> [DIRECTIONS FOR THIS TASK] Wherever a line in the records contains the word "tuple", return that line.

□ □ □

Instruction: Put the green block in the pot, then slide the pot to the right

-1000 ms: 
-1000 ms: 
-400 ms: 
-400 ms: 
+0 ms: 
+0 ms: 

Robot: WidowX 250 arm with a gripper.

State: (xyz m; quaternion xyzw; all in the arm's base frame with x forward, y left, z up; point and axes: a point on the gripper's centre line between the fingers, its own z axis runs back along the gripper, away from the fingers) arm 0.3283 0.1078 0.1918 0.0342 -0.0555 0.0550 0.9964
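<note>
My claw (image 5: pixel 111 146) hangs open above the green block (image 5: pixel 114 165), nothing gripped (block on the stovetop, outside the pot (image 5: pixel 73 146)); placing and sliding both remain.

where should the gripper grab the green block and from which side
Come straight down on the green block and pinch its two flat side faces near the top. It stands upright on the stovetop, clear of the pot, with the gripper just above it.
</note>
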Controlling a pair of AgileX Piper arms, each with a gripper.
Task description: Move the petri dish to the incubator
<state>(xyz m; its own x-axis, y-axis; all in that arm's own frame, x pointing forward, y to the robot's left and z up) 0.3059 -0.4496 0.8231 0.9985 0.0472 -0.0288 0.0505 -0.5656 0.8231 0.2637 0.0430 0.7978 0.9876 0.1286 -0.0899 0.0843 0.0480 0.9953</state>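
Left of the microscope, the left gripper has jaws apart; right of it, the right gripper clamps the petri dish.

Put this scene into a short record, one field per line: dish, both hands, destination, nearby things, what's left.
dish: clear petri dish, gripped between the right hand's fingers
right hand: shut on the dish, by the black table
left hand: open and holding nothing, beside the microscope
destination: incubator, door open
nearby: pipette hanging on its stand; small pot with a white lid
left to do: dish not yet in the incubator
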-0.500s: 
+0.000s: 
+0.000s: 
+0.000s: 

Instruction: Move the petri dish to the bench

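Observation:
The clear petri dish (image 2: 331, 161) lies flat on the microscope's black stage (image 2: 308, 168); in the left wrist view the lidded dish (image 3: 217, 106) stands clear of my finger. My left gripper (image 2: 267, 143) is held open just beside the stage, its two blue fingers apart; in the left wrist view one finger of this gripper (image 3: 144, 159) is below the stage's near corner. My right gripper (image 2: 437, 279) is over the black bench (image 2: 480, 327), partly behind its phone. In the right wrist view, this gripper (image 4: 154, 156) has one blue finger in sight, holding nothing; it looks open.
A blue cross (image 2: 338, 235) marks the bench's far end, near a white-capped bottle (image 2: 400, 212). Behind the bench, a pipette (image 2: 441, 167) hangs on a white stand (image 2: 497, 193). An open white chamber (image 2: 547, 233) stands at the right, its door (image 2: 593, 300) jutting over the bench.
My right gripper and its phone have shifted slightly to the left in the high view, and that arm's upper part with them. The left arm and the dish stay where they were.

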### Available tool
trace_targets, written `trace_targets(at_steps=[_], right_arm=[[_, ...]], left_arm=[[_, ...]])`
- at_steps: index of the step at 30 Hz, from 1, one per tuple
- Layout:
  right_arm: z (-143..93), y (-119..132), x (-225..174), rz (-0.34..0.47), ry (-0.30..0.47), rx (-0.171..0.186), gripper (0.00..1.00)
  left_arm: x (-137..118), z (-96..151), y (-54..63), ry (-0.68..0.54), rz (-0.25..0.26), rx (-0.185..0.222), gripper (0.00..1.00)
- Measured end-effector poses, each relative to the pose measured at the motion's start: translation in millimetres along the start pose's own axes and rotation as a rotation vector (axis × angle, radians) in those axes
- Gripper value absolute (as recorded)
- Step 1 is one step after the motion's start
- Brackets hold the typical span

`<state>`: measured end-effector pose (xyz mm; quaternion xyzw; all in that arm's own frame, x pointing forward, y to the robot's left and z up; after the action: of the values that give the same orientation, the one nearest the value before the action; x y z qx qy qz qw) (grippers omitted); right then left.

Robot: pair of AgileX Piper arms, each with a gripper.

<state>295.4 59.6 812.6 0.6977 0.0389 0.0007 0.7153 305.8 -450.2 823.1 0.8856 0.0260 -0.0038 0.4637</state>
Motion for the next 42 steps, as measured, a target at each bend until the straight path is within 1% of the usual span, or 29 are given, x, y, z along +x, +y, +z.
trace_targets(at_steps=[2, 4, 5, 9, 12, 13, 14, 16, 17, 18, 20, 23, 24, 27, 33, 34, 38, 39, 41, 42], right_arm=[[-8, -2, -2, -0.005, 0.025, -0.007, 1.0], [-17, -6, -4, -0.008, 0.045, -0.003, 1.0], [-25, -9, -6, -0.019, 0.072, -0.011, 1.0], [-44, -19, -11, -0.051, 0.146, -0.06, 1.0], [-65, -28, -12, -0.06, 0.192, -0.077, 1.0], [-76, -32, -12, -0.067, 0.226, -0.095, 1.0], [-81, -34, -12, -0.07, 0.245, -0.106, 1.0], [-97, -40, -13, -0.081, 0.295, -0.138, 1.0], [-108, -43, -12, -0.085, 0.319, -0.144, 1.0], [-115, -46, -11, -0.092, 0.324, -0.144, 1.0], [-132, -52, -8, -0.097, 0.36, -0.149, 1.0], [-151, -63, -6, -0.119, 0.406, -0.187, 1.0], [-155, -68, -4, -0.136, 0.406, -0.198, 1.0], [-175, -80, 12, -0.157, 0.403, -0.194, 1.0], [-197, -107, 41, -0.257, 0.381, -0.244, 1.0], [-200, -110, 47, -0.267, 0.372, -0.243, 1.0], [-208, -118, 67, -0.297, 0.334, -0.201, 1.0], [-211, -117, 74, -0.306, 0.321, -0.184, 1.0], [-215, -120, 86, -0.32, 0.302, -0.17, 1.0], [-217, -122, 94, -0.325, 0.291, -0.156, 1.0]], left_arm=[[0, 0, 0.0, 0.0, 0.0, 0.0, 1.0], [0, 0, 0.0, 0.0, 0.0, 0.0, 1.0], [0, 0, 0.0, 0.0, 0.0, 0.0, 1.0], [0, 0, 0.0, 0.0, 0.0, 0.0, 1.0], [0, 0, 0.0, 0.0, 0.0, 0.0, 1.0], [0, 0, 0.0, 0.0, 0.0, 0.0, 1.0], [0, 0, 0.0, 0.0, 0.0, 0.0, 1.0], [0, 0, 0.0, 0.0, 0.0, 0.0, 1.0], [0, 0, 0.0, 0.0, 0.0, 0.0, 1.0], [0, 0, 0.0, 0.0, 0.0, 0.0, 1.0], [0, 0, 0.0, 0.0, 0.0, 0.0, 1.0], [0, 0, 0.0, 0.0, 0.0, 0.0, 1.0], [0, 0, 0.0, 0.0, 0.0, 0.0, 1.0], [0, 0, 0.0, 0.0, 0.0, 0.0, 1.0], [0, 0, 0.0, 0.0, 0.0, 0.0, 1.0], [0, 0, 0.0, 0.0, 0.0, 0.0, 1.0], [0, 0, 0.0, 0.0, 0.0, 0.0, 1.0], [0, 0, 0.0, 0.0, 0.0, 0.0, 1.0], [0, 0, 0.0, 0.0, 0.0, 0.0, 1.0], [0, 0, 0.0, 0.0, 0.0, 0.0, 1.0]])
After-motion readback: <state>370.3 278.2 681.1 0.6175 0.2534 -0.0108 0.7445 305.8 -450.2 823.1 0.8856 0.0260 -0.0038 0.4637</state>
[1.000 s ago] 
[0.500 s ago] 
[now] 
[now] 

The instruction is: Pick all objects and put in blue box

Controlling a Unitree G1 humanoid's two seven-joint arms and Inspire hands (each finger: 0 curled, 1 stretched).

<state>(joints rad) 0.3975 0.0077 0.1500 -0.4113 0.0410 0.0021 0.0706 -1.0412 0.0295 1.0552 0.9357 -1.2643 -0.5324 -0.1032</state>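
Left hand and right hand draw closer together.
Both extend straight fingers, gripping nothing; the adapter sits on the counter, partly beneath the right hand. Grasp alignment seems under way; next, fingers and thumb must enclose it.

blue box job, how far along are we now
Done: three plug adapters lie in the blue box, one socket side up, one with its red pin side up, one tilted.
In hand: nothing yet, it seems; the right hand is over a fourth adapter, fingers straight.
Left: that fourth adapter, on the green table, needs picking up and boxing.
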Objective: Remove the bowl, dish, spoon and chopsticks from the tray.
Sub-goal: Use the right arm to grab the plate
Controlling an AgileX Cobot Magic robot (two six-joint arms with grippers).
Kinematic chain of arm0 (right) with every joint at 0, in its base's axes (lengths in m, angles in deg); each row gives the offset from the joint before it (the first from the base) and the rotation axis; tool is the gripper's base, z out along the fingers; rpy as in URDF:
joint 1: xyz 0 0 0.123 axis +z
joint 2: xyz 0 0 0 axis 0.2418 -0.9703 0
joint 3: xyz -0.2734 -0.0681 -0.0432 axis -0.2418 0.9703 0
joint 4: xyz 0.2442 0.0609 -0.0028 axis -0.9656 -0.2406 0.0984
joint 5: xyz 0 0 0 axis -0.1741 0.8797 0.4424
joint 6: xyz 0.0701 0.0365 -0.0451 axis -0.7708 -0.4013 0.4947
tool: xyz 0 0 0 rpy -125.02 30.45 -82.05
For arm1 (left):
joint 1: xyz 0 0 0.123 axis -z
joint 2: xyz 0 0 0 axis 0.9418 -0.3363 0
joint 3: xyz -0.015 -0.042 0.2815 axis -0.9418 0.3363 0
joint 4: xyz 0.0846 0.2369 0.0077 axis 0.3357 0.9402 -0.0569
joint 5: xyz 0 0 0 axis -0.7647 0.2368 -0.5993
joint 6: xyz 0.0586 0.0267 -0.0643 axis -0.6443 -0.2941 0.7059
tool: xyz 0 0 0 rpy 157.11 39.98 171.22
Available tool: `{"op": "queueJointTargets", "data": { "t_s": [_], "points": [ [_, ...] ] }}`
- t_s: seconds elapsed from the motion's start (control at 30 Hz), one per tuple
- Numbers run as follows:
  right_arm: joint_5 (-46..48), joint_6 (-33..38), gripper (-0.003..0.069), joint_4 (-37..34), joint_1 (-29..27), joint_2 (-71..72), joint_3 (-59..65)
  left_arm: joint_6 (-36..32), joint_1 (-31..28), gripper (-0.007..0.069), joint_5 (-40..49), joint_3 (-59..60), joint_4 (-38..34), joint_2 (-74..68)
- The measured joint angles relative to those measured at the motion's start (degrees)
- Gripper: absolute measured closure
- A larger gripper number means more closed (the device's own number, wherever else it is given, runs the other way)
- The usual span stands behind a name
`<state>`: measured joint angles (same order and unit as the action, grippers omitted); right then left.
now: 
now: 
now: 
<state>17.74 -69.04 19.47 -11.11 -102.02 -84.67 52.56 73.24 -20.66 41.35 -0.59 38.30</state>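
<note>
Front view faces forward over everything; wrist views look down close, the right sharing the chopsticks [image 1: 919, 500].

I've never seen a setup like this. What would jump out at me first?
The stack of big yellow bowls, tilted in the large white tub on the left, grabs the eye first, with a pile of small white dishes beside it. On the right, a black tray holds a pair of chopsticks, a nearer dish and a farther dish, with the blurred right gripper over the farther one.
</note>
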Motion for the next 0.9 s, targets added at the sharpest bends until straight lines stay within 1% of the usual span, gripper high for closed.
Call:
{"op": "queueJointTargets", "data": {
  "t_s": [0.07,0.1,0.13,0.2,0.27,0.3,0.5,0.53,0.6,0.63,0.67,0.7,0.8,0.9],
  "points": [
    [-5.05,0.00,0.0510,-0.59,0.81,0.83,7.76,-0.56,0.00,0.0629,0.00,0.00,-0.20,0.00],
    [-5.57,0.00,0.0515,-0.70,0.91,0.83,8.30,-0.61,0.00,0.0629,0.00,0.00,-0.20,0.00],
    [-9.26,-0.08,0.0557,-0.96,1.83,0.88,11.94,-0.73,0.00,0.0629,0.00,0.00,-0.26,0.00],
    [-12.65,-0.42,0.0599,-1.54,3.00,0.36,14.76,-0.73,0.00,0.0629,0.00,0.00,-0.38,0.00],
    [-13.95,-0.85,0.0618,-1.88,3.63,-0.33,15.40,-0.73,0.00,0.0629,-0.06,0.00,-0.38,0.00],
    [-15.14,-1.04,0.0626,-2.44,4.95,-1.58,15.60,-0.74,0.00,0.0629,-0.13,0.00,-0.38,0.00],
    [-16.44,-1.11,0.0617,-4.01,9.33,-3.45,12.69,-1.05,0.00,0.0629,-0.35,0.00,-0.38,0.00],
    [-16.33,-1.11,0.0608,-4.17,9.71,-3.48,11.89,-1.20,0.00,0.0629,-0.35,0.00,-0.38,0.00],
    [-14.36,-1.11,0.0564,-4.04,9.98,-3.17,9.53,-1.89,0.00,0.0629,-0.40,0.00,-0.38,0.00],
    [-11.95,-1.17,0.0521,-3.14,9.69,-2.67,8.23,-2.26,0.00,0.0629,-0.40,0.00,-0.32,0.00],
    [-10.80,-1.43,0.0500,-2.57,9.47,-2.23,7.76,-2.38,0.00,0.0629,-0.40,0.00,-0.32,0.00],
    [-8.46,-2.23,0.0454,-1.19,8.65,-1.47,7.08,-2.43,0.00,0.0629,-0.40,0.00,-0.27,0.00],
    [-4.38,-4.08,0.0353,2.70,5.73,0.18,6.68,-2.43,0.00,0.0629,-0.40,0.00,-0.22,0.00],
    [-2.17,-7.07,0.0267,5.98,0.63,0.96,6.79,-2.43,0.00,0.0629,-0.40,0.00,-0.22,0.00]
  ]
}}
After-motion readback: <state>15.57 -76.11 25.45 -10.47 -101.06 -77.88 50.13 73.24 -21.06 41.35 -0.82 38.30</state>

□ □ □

> [ANSWER TO THIS PROBLEM]
- at_steps: index of the step at 30 Hz, from 1, one per tuple
- t_s: seconds elapsed from the motion's start (control at 30 Hz), one per tuple

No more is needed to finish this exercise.